Post by: Wind_FURY on July 02, 2018, 05:43:17 AM
If there was an attack to reverse Segwit, the network will hard fork and the chain will split into two. The mainCore chain will behave like nothing has happened while the forked real Bitcoin (http://thebitcoin.foundation/) chain will reverse Segwit.

I made a slight correction to your summary. Core will actually fork off from the original Satoshi version 0.5.4 protocol (http://thebitcoin.foundation/) at that juncture. As a matter of correct definitions and semantics, the Satoshi protocol cannot fork off from itself. It was first, so all hard forks are the later thing forking off from the original thing.

Otherwise the quoted is now correct. And that is what I have been explaining.

Haha, I respect your opinion, and I believe you also respect mine. Plus all I can say to that is "OK" and leave it.

Quote
But you forgot a very important point I made several times already and you continue to forget. That is those who hodl legacy addresses that begin with 1 will receive both real Bitcoin tokens and Core tokens. Whereas those who hodl in addresses that begin with 3 will receive only Core tokens. Even if you support Core, you would want the real Bitcoin (http://thebitcoin.foundation/) tokens so you could sell them and contribute to fighting against it and use the proceeds to buy Core tokens. But to do that, you must forsake SegWit in the interim time. This proves that SegWit has no Schelling point.

That is reminding of "Pascal's Wager". I believe it applies to that as well. It might be advisable to transfer cold storage coins to a legacy address but continue to use Segwit for active hot wallets. But that's where it ends because it does not automatically mean the non-Segwit chain will be followed by the economic majority and most the the miners. There are 80% of Segwit compatible nodes in total that are enforcing the rules, remember that.

Quote
Read how others reasoned about and explained that last point:

https://bitcointalk.org/index.php?topic=178336.msg41252415#msg41252415

https://bitcointalk.org/index.php?topic=178336.msg41211650#msg41211650

Whether you want Core or real Bitcoin (http://thebitcoin.foundation/) tokens is your own prerogative. But the wise men understand that democracy is a clusterfuck. I re-explained that point yet again:

https://bitcointalk.org/index.php?topic=178336.msg41253256#msg41253256

Ok.

@anunymint, @Wind_FURY you guys better take care of your anti-segwit fork issue in a dedicated topic, imo.

Sorry. This will be the last one before I make a new thread.


Title: Re: Is POW systematically doomed to get a huge monster in its midst?
Post by: aliashraf on July 02, 2018, 08:55:19 AM

Cryptocurrency is a movement and has an agenda decentralization being in its core, it is ok to question the technology's approach to decentralization but being a nah sayer who has an ideological prejudgment regarding decentralization as an absolutely impossible idea (and worse, a useless one), well, it puts one out of the crypto sphere and renders any discussion with him a useless time wasting practice.
point was decentralization is bad, because of this: http://randomwalker.info/publications/mining_CCS.pdf

The reference you've provided, On the Instability of Bitcoin Without the Block Reward, has nothing against decentralization as a design principle, and yet if it was the case, we wouldn't discuss it in this forum.

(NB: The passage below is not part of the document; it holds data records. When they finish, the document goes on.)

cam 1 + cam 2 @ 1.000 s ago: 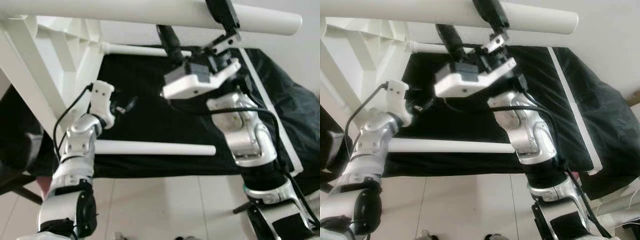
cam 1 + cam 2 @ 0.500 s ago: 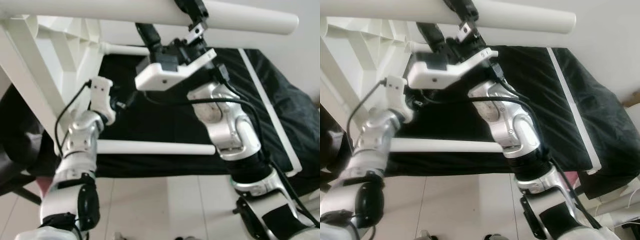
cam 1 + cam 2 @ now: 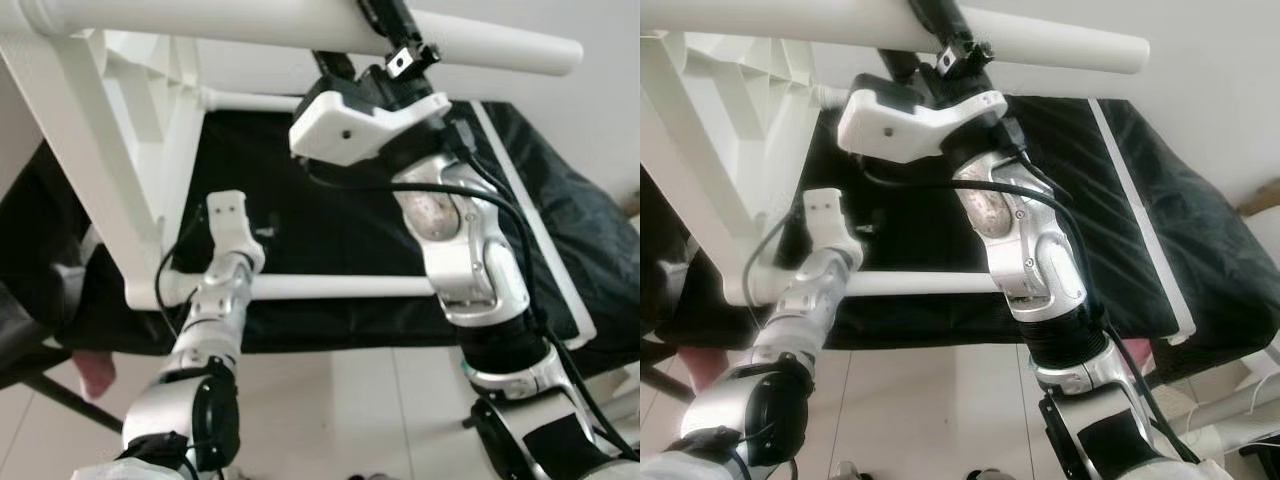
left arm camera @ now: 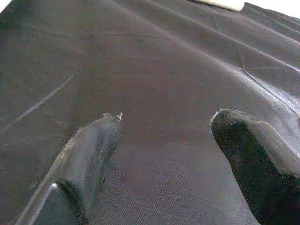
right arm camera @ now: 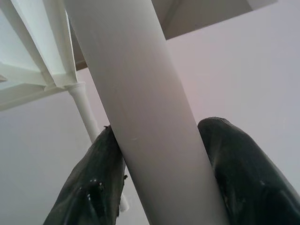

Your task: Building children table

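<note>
right gripper [image 5: 157, 154]: clamped on white table leg [image 3: 300, 25] | left gripper [image 4: 164, 140]: fingers spread, unloaded, over black cloth [image 4: 154, 61]

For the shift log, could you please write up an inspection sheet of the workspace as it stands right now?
Surface: black cloth spread under the frame, on a pale tiled floor.
Job's things: white table frame on its side; top leg across the top of the head views; lower leg over the cloth.
Clutter: pink object at the cloth's edge, unclear what it is.
Grippers: right gripper shut on the top leg; left gripper open above the cloth, holding nothing.
Cables: black cable looped along the right arm.
Surroundings: plain light wall.
</note>
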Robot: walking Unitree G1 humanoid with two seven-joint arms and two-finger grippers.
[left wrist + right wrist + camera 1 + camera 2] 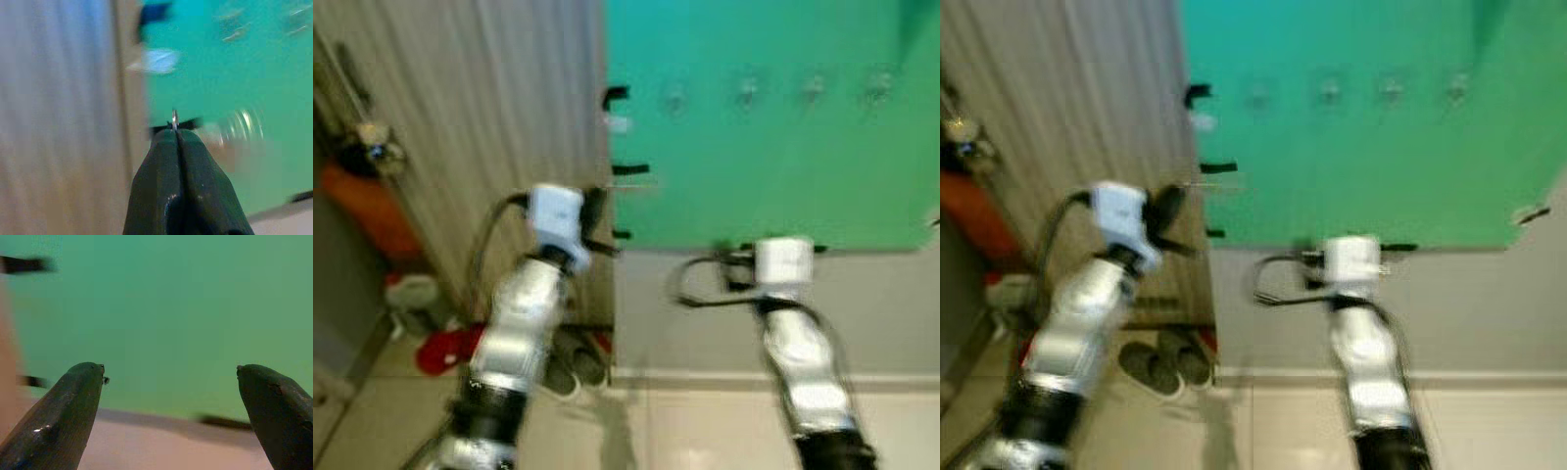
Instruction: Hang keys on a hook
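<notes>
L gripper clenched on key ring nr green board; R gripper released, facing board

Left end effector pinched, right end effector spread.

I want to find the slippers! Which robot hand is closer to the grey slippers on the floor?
Left. The left gripper is up above the grey slippers, beside the green board. The right gripper points at the board, farther along.
</notes>
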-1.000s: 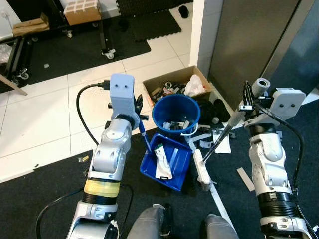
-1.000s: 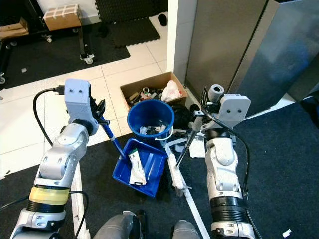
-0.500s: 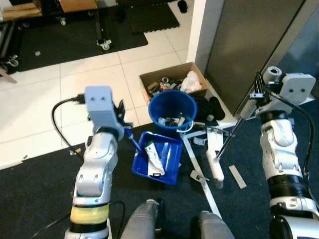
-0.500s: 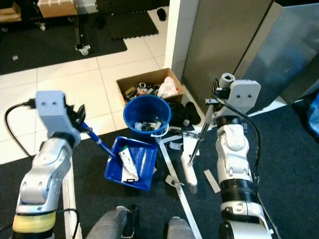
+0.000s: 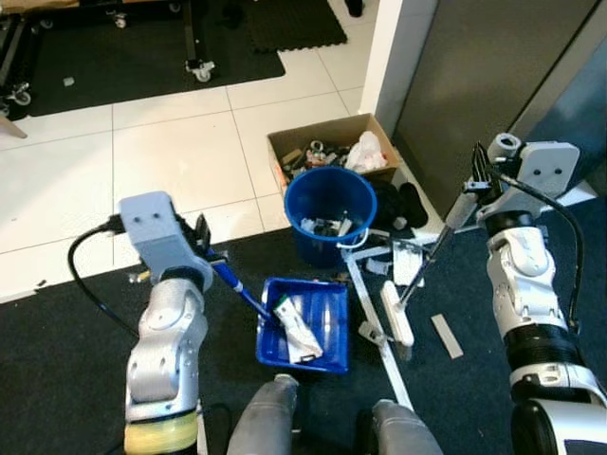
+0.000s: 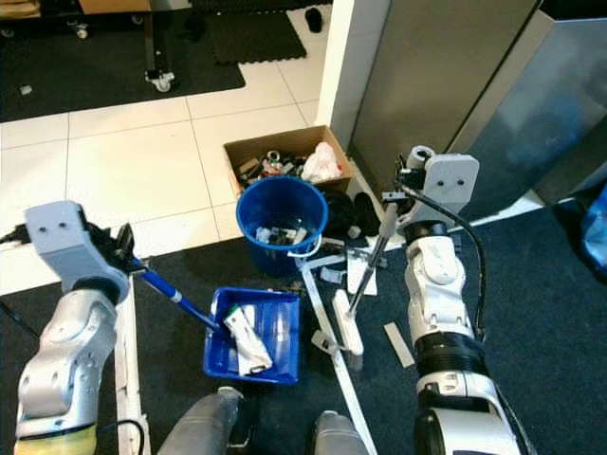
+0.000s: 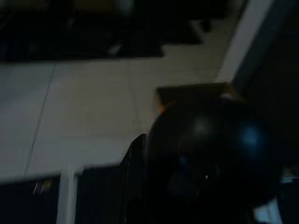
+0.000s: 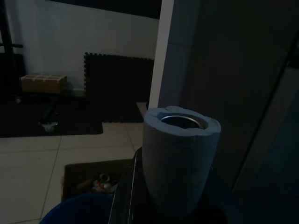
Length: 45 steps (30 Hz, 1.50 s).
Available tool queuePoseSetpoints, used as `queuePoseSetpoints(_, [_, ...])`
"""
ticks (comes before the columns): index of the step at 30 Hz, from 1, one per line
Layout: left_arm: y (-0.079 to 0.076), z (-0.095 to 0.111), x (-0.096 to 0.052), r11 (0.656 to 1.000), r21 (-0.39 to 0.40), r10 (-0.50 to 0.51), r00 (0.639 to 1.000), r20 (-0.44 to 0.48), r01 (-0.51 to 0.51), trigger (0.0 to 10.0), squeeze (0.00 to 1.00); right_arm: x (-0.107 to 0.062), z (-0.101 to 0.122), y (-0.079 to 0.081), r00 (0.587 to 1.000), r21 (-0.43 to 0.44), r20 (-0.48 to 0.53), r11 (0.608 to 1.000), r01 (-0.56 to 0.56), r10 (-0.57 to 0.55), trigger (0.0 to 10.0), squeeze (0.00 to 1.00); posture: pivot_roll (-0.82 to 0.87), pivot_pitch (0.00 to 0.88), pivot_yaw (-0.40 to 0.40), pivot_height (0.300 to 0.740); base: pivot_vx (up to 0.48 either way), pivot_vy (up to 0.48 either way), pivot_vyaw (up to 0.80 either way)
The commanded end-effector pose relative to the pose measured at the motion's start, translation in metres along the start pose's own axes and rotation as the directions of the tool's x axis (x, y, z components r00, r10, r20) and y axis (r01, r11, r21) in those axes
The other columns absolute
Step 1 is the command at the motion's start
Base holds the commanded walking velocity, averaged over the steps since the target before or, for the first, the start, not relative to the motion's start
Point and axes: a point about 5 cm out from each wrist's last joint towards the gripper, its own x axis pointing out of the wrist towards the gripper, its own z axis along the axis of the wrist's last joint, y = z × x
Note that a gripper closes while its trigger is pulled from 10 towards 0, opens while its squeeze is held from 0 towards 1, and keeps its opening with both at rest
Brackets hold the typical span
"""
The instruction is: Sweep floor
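- Right gripper [image 5: 471, 192] clamped on grey-handled broom [image 5: 429, 258]; its white head [image 5: 396, 312] rests on dark carpet, shaft slanting toward robot.
- Left gripper [image 5: 205, 248] clamped on blue plastic dustpan [image 5: 305, 322], lying left of broom head, nearby.
- Paper scraps [image 5: 410, 263] lie beside the head.

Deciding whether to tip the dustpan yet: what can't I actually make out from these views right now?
- Blue bucket: its contents, too small in the eye views.
- Left wrist view: dark and blurred; the dustpan handle's end blocks it.
- Right wrist view: the broom handle's top hides the floor.
- Dustpan: the crumpled item inside can't be identified.
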Motion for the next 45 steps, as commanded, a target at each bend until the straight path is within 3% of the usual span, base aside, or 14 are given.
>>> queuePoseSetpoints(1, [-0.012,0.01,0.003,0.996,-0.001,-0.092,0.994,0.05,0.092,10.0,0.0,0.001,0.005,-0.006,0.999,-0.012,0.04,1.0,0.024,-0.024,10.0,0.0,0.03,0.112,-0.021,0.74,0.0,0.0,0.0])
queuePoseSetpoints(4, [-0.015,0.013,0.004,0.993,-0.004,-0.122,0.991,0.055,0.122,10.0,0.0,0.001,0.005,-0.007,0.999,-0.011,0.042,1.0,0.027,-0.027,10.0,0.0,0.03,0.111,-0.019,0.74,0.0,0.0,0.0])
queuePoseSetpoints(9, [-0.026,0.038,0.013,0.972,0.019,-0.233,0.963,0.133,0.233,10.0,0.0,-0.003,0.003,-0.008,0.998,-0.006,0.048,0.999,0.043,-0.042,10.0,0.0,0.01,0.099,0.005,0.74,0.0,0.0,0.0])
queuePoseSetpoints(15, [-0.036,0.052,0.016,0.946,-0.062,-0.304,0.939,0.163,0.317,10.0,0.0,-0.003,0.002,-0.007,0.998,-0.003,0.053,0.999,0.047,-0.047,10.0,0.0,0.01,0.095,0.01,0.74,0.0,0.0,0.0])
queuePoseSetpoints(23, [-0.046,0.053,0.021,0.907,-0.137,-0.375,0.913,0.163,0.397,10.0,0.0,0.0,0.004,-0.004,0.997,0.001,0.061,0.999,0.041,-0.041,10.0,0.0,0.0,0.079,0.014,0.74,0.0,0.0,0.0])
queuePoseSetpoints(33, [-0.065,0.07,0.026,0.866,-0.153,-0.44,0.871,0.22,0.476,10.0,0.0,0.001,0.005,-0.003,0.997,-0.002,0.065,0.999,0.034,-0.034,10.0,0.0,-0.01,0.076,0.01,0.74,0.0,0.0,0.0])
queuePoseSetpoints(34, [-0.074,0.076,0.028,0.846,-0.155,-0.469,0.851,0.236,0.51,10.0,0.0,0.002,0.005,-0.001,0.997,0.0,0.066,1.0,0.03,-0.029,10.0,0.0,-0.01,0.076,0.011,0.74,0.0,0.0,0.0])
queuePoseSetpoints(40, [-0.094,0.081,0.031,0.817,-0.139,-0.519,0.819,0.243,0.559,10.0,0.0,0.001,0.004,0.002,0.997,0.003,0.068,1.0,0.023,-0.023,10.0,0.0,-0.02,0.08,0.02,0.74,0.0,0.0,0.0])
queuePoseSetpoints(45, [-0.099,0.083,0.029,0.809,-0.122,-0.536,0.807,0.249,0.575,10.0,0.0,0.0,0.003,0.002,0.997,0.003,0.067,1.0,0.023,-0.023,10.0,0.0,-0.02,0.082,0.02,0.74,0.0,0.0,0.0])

My point is, decentralization as an ultimate agenda, is the only thing we have in common in the crypto ecosystem, it is the cause. Without decentralization we have nothing to share and to make a dialog about.

Questioning decentralization's relevance or importance for an alternative monetary system, announcing it an absurd impossible design target, is kinda cheating and turning the table on other players, what losers usually do.

It is fair to ask questions about how and in what degree bitcoin has achieved decentralization and how it can be improved/evolved to reach to a better (more decentralized) state but ideologically challenging the core concept and saying that we are safer in the hands of few elites in the top of the food chain? No! It is not fair. It is cheating in the most ridiculous way a bitcointalk member could ever do it  ;D



Title: Re: Is POW systematically doomed to get a huge monster in its midst?
Post by: DooMAD on July 02, 2018, 11:40:32 AM
You can keep calling 0.5.4 "Satoshi's protocol" all you like, but that doesn't give it any sort of special status or privilege.

Incorrect:

I changed my mind.  0.5.1 is the one true Bitcoin.  All transactions and transfers after 0.5.1 are invalid.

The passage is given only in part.